Why is waste a problem?
Poor waste management is one of the causes of climate change, which can directly affect ecosystems and cause air, water and land pollution.
For example, 37% of global municipal solid waste is sent to landfills. Human-related methane emissions from these waste treatment plants alone account for 8-10% of the total.
Food waste is a pressing problem. According to the Food and Agriculture Organization of the United Nations, the economic losses caused by food waste are estimated at $1 trillion each year. This could exacerbate water scarcity, biodiversity loss, and lead to harmful health impacts and soil erosion. All of the above have the potential to increase the risk of conflict and loss of livelihoods.
Is the waste regulated?
There is increasing social and political pressure on waste generators to dispose of their waste in a more sustainable way. As a result, pressure from regulation is continuing to increase.

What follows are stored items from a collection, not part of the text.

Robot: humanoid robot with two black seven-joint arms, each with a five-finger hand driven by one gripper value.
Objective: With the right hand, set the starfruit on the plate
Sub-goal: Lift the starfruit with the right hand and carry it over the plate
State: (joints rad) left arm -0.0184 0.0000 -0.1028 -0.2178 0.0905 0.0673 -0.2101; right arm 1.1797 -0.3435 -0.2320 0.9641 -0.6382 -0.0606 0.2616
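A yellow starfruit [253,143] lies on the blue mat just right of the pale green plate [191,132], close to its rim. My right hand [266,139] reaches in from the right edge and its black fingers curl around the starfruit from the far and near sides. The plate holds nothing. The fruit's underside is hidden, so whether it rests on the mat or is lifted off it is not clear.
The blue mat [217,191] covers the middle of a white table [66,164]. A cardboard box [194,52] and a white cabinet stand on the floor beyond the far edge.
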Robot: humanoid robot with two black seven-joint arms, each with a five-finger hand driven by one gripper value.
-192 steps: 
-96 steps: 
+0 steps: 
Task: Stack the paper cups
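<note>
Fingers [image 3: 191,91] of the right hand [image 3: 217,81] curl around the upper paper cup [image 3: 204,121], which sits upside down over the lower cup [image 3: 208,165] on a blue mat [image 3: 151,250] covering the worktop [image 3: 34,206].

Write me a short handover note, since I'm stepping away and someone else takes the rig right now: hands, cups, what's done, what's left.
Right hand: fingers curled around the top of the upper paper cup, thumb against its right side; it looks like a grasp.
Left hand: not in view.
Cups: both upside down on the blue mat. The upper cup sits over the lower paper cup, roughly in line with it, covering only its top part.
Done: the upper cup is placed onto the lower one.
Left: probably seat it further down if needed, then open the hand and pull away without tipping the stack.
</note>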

Regulators appear to be on the same page, pursuing a “polluter pays” principle, which could include increased waste import and export taxes, higher admission prices for waste treatment plants, and increased fines for poor waste management and illegal dumping.
Exporting waste to other countries is a common practice due to the strong international trade market for waste. Currently, the regulator intends to encourage countries to dispose of waste generated within their own borders, instead of exporting waste to other countries.
These changes in the regulatory environment have increased the need to develop innovative waste treatment methods that are in line with social responsibility and environmental protection principles.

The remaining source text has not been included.